The psychosocial and health consequences for the women and girls are manifold, including reproductive health problems, post-traumatic symptoms like anxiety, nightmares or flashbacks and psychosomatic problems. In the communities, rape is highly stigmatised, frequently resulting in spousal expulsion, limited opportunities to marriage, rejection by the community and poverty. Given their traumatising experiences, many survivors require long-term support based on stable and trustful relations.

In South Kivu, a province of the DR Congo bordering Rwanda, Burundi and Tanzania, more than 2.600 incidents of sexual gender-based violence (SGBV) were registered according to a report by the Ministry of Gender, Family and Children (MINIGEFAE) and UNFPA. Many cases, however, remain unreported. While national laws concerning sexual violence, a national strategy and the National Action Plan on combating sexual and gender-based violence do exist, the specific needs and situation of women in the local communities are not sufficiently taken into consideration. Even declarations by (inter-)national political forums such as the International Conference of the Great Lakes Region (ICGLR) have little effect given the insufficient political will and resources invested by national governments. Although national strategies and legislation are in place, state action against SGBV is weak in DRC.

Small local initiatives and women's organisations, among them partners of medica mondiale, support survivors of sexualised violence in local communities even in times of intense violence or when an immediate crisis has ceased. An everyday challenge for these organisations is the overwhelming number of survivors, the volatile security situation and poor infrastructure. In the absence of professional exchange, they often have to identify appropriate approaches by themselves to assist survivors and reintegrate them into their families and communities. A joint assessment by medica mondiale and the EED from 2009 highlighted that many of these organisations need organisational capacity development, further qualification and to improve their cooperation.

Psychological knowledge is primarily centralised in urban areas and within specific programmes. Exchanges of expertise between professionals as well as between urban and rural areas are rare. Women’s organisations supporting SGBV survivors often face high stress levels and conflicts in teams, frequent staff turnover or work absences due to burnout or illness. It is not adequately taken into consideration that staff members are themselves affected by traumatic experiences of war and (sexualised) violence and that, therefore, all staff members need to know methods of self-care and basic trauma- and stress-sensitivity. 

Background information about the Project „South Kivu Support Programme”

In the Great Lakes Region medica mondiale has built trustful partnerships with women’s organisations since 2004. In project cooperation’s, medica mondiale contributed to their professionalisation and the quality of their services by providing technical and financial support. The purely financial support by medica mondiale’s Small Grants Program proved to be successful to get to know a variety of local women’s organisations. However, in particular in South Kivu the lack of appropriate qualification of many of these small organisations remained a serious challenge.

As a response, medica mondiale developed the South Kivu Support Programme which consists of five main elements: organisational capacity development (1); qualification in trauma-sensitive psychosocial work (2); knowledge exchange and networking amongst the organisations (3); joint advocacy (4); increased awareness on self-care/ security (5); stress- and trauma sensitivity in health care work (6).
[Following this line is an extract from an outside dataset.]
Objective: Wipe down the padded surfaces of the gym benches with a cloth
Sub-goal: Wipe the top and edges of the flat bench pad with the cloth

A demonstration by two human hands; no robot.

By strengthening local capacities, it contributes to the empowerment of women and girls, in particular survivors of sexualised and other forms of violence, in South Kivu, DRC. In order to pursue its regional objectives more efficiently medica mondiale opened a regional office in Bujumbura/Burundi in 2015.

The comprehensive South Kivu Support Programme currently consists of two components, one focuses on the support of the partner organisations’ micro projects, capacity development and organisational development, and the other on psychosocial qualification:

The project “Local women’s organisations rise for women’s rights and against sexualized violence in South Kivu, DRC (Phase 2)” (04/2018 – 03/2021), co-funded by the Medicor Foundation, is supporting 6 local women’s organisations through grants, capacity development, and networking. The organisations receive annual grants for their own micro-projects. The specific objectives are to strengthen women and girls affected by SGBV in their self-help capacities, to improve the assistance to and protection of women and girls affected by SGBV by a more informed and responsive social environment and to support partner organisations in taking concerted action against SGBV and violation of women's rights in South Kivu.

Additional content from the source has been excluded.